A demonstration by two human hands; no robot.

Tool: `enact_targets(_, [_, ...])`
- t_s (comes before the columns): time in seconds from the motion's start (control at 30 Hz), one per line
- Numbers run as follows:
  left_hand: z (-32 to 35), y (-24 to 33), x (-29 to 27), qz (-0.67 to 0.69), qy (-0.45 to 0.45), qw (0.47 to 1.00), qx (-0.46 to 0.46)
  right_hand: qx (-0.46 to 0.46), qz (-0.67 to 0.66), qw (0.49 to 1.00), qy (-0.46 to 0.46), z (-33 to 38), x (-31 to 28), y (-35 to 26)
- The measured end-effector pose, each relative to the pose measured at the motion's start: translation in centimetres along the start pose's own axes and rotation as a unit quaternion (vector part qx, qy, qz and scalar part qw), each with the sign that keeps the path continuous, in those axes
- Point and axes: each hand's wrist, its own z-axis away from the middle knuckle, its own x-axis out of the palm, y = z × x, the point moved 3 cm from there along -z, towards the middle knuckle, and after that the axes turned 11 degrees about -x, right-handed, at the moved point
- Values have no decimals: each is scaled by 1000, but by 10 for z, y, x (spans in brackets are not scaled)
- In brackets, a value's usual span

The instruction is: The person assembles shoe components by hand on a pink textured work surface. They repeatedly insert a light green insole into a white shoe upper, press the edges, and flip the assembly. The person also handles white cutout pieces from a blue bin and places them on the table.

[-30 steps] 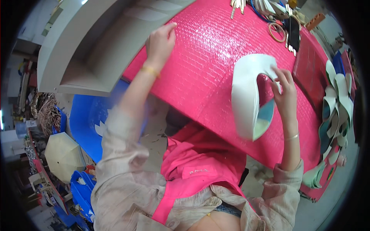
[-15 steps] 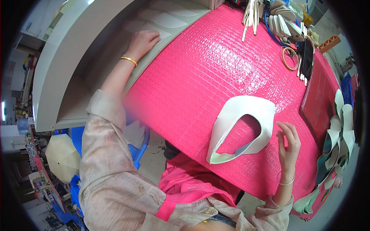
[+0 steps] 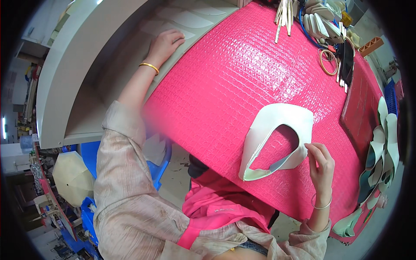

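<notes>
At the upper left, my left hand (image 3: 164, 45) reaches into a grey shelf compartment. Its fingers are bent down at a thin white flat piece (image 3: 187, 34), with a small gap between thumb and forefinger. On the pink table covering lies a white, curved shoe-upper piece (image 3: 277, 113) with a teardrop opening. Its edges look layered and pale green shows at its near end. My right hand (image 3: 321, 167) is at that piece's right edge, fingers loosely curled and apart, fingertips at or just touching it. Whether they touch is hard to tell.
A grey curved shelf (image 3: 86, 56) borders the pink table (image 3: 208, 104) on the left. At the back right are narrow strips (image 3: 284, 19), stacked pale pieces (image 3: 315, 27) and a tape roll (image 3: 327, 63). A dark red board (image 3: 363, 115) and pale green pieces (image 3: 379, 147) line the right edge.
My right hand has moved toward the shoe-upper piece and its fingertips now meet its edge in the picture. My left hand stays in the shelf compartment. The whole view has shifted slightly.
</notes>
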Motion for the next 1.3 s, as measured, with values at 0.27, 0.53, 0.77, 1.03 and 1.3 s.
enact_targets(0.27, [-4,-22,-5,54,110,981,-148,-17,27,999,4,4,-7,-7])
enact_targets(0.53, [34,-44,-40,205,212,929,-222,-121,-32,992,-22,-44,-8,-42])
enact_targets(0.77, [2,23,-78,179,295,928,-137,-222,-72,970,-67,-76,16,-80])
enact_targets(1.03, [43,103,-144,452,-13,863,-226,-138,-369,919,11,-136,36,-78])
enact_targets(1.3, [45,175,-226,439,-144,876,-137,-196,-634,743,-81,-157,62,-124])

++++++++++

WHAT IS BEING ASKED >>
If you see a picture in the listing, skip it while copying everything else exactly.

ANSWER BELOW >>
A demonstration by two human hands; no robot.

Tool: `enact_targets(_, [_, ...])`
- t_s (comes before the columns): time in seconds from the motion's start (control at 30 Hz), one per line
- Numbers run as follows:
  left_hand: z (-32 to 35), y (-24 to 33), x (-29 to 27), qz (-0.67 to 0.69), qy (-0.45 to 0.45), qw (0.47 to 1.00), qx (-0.46 to 0.46)
  right_hand: qx (-0.46 to 0.46), qz (-0.67 to 0.66), qw (0.49 to 1.00), qy (-0.46 to 0.46), z (-33 to 38), x (-31 to 28), y (-35 to 26)
- The measured end-effector pose, each relative to the pose measured at the motion's start: translation in centimetres along the start pose's own axes and rotation as a unit quaternion (vector part qx, qy, qz and scalar part qw), each with the sign that keeps the path continuous, in those axes
- Point and axes: each hand's wrist, its own z-axis away from the middle knuckle, its own x-axis out of the palm, y = z × x, the point moved 3 cm from there along -z, towards the middle knuckle, and after that the axes turned 11 degrees about -x, right-handed, at the moved point
- Values have no decimals: each is scaled by 1000, but by 10 for z, y, x (spans in brackets are not scaled)
- In brackets, a value's usual span

The instruction is: The person assembles shoe components by hand on a pink textured work surface. They repeatedly insert a light green insole into a white shoe upper, press the edges, and flip the assembly. The person also handles white cutout pieces from a blue bin and places them on the table.

[-30 steps] 
[-15 steps] 
[+0 steps] 

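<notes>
At the upper left, my left hand (image 3: 164, 45) reaches into a grey shelf compartment. Its fingers are bent down at a thin white flat piece (image 3: 187, 34), with a small gap between thumb and forefinger. On the pink table covering lies a white, curved shoe-upper piece (image 3: 277, 113) with a teardrop opening. Its edges look layered and pale green shows at its near end. My right hand (image 3: 321, 167) is at that piece's right edge, fingers loosely curled and apart, fingertips at or just touching it. Whether they touch is hard to tell.
A grey curved shelf (image 3: 86, 56) borders the pink table (image 3: 208, 104) on the left. At the back right are narrow strips (image 3: 284, 19), stacked pale pieces (image 3: 315, 27) and a tape roll (image 3: 327, 63). A dark red board (image 3: 363, 115) and pale green pieces (image 3: 379, 147) line the right edge.
My right hand has moved toward the shoe-upper piece and its fingertips now meet its edge in the picture. My left hand stays in the shelf compartment. The whole view has shifted slightly.
</notes>
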Motion for the next 1.3 s, as measured, with values at 0.27, 0.53, 0.77, 1.03 and 1.3 s.
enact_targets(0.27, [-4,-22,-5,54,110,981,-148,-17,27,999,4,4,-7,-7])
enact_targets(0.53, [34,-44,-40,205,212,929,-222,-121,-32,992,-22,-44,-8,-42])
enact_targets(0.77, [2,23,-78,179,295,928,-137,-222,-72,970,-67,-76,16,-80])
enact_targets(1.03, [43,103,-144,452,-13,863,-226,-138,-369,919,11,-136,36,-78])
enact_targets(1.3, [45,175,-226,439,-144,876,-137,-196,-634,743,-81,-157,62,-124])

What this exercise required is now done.